Thursday, July 14, 2011

South Sudan and the Meaning of Independence


On 9 July 2011, the people of the Republic of South Sudan raised their flag in Juba to symbolize the declaration of political independence. This ascension to independence was one more step in the peace process that is supposed to bring the peoples of the Sudan from war to peace. This peace came after the second civil war. The first civil war which began a year before the independence of Sudan lasted from 1955 to1972. In 2005, the Comprehensive Peace Agreement was signed after 23 years of war (1982-2005). This agreement stipulated that after six years there should be a referendum where the people of South Sudan would make a decision whether they would remain part of the Sudan or become an independent state.

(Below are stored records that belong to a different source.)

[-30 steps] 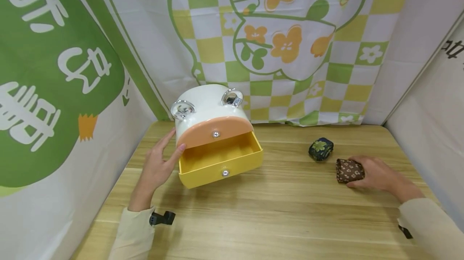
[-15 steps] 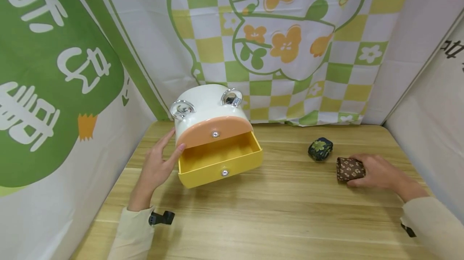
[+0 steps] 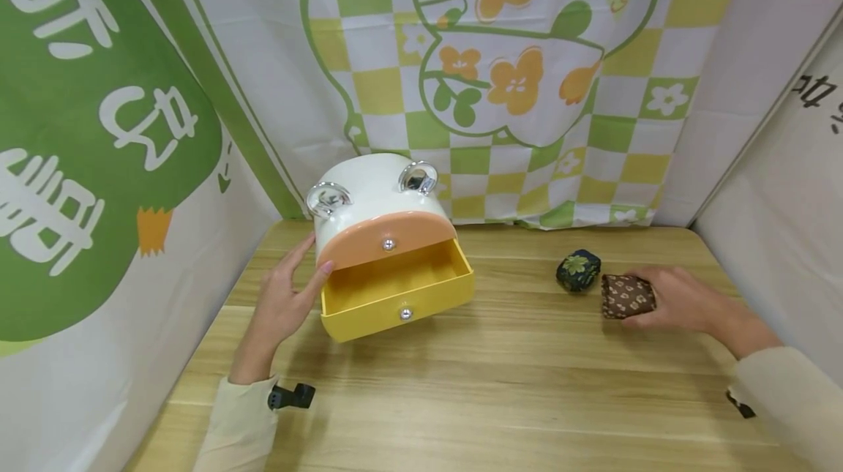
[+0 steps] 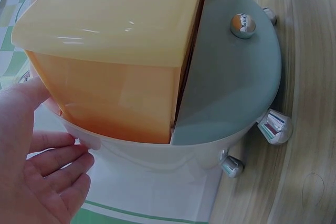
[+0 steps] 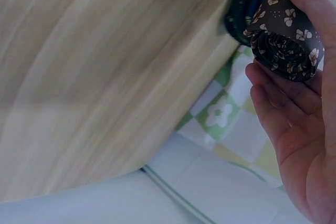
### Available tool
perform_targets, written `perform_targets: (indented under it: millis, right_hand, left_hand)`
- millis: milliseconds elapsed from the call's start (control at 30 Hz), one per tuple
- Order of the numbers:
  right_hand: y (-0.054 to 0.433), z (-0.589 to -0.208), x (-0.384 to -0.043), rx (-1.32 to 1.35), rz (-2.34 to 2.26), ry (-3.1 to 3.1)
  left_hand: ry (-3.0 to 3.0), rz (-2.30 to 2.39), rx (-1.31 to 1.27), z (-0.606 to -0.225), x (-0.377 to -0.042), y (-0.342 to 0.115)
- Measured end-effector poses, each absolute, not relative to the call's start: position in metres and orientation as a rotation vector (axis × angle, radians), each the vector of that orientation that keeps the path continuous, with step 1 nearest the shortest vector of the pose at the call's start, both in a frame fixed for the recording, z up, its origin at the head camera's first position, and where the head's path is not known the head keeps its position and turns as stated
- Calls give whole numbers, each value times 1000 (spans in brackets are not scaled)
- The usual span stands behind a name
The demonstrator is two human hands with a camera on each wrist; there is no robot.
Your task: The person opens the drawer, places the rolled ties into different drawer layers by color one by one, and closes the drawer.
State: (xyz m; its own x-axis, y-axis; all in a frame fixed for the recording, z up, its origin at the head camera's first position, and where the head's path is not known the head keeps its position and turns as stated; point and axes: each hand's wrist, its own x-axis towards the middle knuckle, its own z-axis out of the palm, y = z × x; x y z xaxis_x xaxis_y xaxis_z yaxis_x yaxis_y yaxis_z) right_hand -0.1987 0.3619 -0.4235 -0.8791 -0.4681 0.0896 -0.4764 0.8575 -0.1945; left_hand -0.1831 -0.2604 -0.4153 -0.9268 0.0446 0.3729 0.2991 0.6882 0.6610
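My right hand (image 3: 678,300) pinches a rolled-up brown necktie (image 3: 628,296) with pale flowers, thumb on one side and fingers on the other. Its spiral end shows in the right wrist view, where the roll (image 5: 286,30) sits between thumb and fingers. Just left of it lies a second roll (image 3: 578,271), dark blue with a yellow-green flower. My left hand (image 3: 283,300) holds the left side of a small white drawer cabinet (image 3: 369,183), its thumb at the front edge. The cabinet's lower yellow drawer (image 3: 398,304) is pulled out and holds nothing.
Above the drawer is a closed orange drawer front (image 3: 388,238) with a silver knob. Two silver ear-like rings (image 3: 329,199) top the cabinet. A checkered cloth (image 3: 514,91) hangs behind the wooden table (image 3: 500,399), with printed white sheets at both sides.
My right hand has lifted the brown necktie slightly and moved it up and left, closer to the dark roll. The left hand stays on the cabinet.
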Motion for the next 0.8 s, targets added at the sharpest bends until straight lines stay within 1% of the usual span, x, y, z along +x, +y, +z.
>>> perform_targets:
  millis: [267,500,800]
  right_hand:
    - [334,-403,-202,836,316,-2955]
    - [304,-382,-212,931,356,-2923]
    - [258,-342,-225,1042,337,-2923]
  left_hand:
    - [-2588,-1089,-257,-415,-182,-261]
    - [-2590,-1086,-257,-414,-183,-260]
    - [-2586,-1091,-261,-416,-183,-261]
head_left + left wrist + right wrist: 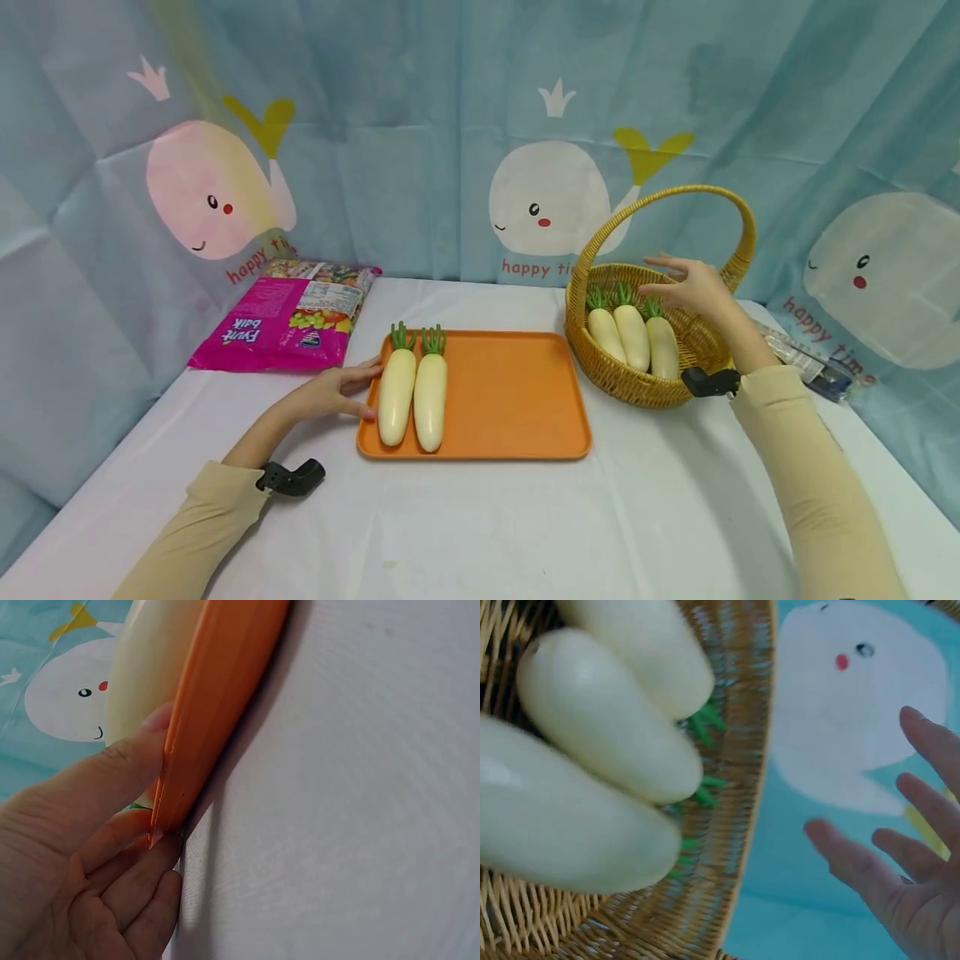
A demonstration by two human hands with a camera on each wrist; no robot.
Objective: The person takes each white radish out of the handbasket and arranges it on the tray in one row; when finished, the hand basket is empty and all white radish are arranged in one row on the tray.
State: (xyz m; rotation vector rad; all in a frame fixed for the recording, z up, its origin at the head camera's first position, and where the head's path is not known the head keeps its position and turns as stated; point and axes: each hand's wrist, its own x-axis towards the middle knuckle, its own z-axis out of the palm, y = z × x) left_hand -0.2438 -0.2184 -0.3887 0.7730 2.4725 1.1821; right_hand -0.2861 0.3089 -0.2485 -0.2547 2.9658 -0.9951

A referendum was held in January 2011 and South Sudanese voted overwhelmingly for independence. The present political leaders of the Sudan Peoples' Liberation Movement (SPLM) had campaigned for independence as the option. One other option would have been for the leaders in the Sudan to fight for transformation for all people of the Sudan and to become a force to beat back the conservative fundamentalists in the northern part of the Sudan. We respect the choice of the leaders of South Sudan and this new state will be welcomed to be the 54th member of the African Union and the 193rd member of the United Nations. With more than 2.5 million persons perishing in the last war that lasted for 23 years, the people paid a very high price for this independence and serious engagement will be needed by the pan African community along with all progressive persons to ensure that the sacrifices for independence would not be in vain.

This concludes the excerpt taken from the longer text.